■ WHAT YOU NEED TO DO ■
In the records below, begin at the line containing "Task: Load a" and end at the line containing "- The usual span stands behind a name"; quote every line in that span exactly, including both boundary lines, and no others.

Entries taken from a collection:
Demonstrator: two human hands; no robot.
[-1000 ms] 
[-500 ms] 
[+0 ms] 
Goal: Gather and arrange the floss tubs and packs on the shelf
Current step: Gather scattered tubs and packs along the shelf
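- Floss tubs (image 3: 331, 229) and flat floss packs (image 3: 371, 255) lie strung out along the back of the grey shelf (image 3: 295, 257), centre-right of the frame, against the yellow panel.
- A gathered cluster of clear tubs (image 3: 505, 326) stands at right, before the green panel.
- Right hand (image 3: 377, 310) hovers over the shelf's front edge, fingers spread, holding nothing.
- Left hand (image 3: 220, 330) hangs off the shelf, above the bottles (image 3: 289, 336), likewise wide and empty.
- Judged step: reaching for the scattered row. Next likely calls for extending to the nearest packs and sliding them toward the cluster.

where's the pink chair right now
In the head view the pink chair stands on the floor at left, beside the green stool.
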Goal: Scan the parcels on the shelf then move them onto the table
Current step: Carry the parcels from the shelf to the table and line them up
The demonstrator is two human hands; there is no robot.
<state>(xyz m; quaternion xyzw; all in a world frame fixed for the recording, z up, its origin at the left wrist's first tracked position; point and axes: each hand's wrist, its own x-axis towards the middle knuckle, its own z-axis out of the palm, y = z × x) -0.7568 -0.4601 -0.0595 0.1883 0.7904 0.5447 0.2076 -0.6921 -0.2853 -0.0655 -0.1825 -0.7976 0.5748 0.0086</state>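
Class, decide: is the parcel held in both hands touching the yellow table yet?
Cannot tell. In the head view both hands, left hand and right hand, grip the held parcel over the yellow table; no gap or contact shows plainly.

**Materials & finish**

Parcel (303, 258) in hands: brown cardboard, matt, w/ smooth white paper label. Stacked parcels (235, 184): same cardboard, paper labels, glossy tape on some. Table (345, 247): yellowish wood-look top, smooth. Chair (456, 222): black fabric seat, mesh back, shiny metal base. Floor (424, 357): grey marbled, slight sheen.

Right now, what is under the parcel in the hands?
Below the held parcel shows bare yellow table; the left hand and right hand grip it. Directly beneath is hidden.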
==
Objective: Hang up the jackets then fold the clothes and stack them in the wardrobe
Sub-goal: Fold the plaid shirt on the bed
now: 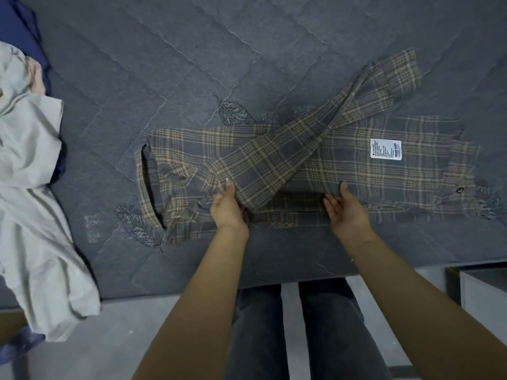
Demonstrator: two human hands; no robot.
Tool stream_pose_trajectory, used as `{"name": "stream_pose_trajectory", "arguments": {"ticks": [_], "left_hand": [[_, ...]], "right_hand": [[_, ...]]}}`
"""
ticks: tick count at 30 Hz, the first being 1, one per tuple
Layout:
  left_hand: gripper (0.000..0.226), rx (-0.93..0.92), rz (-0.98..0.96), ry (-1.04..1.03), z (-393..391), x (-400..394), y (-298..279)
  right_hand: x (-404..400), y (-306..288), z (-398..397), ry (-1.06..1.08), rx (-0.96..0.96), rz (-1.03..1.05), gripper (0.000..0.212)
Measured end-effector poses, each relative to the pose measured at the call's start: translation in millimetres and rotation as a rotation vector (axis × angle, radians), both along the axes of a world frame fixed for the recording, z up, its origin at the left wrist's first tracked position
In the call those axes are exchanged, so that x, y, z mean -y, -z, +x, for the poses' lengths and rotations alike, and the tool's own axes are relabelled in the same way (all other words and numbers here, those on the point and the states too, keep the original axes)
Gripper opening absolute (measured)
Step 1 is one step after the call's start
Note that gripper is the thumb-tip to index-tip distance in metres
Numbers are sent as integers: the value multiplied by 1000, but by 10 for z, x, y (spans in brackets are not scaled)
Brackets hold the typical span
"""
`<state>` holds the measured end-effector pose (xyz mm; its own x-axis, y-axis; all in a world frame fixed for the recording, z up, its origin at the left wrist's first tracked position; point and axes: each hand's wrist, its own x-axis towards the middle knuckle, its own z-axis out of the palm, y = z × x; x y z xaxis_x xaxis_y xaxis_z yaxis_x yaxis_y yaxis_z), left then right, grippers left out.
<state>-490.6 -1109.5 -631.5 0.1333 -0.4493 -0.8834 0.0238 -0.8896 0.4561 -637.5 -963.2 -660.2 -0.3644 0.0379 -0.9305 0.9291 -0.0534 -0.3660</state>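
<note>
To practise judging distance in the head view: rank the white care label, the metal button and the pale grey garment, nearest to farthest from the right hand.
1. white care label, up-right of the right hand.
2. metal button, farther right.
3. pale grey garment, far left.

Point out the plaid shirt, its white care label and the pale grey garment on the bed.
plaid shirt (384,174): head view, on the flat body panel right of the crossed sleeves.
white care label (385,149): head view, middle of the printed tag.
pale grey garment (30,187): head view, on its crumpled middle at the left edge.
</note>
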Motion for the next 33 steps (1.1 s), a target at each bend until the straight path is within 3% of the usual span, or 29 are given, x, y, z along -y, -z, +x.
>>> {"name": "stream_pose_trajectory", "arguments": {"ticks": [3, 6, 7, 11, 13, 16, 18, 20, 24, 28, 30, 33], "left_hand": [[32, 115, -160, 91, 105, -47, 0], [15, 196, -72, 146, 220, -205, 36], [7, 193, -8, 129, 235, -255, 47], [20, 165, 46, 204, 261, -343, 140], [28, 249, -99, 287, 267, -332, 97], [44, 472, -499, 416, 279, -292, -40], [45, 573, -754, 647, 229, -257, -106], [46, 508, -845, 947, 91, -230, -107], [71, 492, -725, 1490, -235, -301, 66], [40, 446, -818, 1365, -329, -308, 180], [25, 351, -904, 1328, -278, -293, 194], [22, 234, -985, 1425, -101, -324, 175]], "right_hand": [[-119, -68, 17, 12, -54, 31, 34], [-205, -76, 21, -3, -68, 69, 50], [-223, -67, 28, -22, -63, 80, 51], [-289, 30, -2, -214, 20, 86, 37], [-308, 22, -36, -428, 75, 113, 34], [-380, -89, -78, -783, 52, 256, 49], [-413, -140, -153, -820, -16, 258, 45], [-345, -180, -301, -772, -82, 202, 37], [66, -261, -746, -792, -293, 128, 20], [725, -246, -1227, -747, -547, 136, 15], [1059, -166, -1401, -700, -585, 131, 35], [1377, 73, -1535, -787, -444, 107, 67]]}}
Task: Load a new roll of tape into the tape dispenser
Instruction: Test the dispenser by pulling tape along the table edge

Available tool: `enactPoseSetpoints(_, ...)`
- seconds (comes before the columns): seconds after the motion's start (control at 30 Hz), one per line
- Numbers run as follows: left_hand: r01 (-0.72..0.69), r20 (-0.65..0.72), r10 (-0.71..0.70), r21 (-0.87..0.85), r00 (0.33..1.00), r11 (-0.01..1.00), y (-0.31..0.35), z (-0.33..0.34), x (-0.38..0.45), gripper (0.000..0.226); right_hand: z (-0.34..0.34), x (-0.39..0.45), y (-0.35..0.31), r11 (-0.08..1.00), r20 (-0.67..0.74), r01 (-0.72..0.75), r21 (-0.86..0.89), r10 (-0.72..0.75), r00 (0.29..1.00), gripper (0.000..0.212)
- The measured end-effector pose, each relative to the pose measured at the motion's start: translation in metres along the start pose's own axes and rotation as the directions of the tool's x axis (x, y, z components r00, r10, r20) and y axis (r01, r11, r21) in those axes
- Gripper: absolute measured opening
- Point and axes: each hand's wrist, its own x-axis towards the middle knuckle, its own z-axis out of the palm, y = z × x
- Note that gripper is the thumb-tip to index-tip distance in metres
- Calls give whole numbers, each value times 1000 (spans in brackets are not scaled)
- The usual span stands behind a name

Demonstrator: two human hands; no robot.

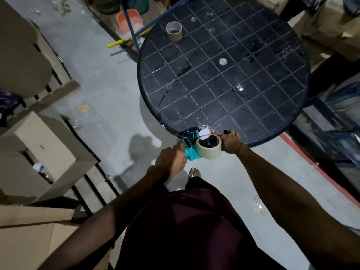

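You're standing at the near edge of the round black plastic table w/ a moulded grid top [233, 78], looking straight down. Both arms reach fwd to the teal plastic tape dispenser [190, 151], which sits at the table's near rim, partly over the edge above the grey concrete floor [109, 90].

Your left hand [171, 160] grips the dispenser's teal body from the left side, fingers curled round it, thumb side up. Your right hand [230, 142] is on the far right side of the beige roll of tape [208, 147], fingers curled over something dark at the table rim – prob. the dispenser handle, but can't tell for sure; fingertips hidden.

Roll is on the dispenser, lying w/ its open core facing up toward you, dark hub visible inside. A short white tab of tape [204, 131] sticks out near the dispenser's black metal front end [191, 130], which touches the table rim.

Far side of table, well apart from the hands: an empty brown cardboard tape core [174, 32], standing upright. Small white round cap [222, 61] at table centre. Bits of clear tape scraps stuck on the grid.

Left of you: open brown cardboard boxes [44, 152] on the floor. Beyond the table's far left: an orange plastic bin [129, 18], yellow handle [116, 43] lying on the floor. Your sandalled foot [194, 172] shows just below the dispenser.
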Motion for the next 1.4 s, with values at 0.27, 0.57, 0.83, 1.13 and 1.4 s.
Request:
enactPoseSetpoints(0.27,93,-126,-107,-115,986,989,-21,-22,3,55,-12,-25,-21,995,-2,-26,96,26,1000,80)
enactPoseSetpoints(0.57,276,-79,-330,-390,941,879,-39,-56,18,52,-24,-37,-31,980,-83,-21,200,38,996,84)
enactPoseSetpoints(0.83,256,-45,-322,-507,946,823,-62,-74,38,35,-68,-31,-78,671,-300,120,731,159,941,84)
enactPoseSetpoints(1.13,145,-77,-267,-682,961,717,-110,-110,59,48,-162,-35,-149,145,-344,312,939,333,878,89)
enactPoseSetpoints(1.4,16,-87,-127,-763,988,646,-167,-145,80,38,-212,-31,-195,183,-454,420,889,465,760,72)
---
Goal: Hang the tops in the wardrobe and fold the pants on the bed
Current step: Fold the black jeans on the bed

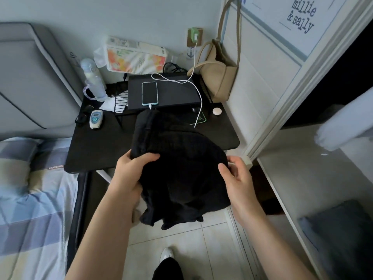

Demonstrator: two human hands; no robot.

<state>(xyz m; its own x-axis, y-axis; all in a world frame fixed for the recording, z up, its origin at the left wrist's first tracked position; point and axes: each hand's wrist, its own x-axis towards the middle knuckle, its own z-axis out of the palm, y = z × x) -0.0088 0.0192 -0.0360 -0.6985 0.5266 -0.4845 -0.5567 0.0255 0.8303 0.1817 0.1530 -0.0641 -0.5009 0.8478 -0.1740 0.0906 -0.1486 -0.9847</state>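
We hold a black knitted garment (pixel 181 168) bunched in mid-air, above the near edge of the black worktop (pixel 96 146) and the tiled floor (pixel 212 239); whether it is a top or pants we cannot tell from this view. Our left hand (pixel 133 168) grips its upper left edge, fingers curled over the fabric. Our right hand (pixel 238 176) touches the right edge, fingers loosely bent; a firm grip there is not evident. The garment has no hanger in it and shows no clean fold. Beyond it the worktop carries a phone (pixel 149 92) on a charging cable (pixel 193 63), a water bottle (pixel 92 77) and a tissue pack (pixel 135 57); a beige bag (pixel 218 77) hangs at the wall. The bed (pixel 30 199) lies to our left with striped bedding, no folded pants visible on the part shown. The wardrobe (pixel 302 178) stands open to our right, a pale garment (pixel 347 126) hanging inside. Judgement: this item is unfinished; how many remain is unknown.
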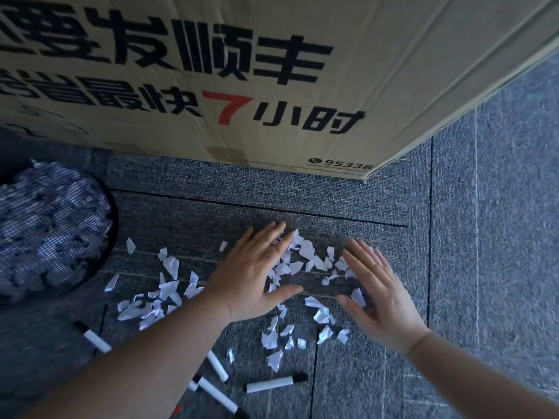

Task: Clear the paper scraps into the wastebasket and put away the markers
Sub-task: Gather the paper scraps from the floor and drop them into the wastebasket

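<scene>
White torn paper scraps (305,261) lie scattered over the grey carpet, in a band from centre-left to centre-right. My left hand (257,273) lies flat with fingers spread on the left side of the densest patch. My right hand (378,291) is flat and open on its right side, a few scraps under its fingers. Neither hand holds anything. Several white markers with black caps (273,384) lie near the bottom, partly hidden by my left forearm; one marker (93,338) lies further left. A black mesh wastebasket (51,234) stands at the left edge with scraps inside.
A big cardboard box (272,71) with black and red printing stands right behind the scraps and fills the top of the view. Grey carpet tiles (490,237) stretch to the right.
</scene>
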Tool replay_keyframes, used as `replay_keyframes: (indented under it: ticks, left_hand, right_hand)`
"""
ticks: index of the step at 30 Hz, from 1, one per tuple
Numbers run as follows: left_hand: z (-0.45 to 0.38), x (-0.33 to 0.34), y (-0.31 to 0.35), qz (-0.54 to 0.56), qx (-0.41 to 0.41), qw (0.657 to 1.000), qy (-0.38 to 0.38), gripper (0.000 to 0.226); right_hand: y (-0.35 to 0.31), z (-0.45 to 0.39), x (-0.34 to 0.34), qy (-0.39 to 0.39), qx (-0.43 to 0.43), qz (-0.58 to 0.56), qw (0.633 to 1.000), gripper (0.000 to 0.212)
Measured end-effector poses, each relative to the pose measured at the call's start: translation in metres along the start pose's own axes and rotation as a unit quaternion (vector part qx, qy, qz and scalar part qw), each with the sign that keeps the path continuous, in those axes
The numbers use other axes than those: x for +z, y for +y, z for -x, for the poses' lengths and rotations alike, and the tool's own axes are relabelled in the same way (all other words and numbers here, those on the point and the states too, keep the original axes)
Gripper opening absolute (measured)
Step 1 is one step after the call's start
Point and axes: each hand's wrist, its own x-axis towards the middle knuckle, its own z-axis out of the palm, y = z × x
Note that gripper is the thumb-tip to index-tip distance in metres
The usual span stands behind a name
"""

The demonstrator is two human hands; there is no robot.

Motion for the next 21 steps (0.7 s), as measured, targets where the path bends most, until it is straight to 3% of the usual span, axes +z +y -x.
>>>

■ ANSWER FOR THE TASK ■
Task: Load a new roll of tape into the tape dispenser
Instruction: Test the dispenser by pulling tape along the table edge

Available tool: `enactPoseSetpoints(_, ...)`
- seconds (comes before the columns): seconds after the motion's start (control at 30 Hz), one per line
- Numbers run as follows: left_hand: r01 (-0.72..0.69), r20 (-0.65..0.72), r10 (-0.71..0.70), r21 (-0.87..0.85), r00 (0.33..1.00), r11 (-0.01..1.00), y (-0.31..0.35), z (-0.33..0.34), x (-0.38..0.45), gripper (0.000..0.226); right_hand: z (-0.34..0.34), x (-0.39..0.45), y (-0.35..0.31), r11 (-0.08..1.00), r20 (-0.67..0.74), r01 (-0.72..0.75), r21 (-0.86..0.89), r10 (-0.72..0.75), r00 (0.29..1.00), gripper (0.000..0.212)
- The measured end-effector pose, each relative to the pose measured at the motion's start: translation in metres along the start pose's own axes and rotation as the directions of the tool's x axis (x, y, z components r00, r10, r20) and y axis (r01, r11, r21) in those axes
- Gripper: absolute measured opening
- Point and axes: each hand's wrist, its own x-axis towards the middle knuckle, its own z-axis out of the palm, y = z × x
- Note that gripper is the thumb-tip to index-tip distance in metres
- Calls give whole numbers, each value times 1000 (spans in brackets are not scaled)
- The usual span stands behind a name

Nothing further is needed for this answer.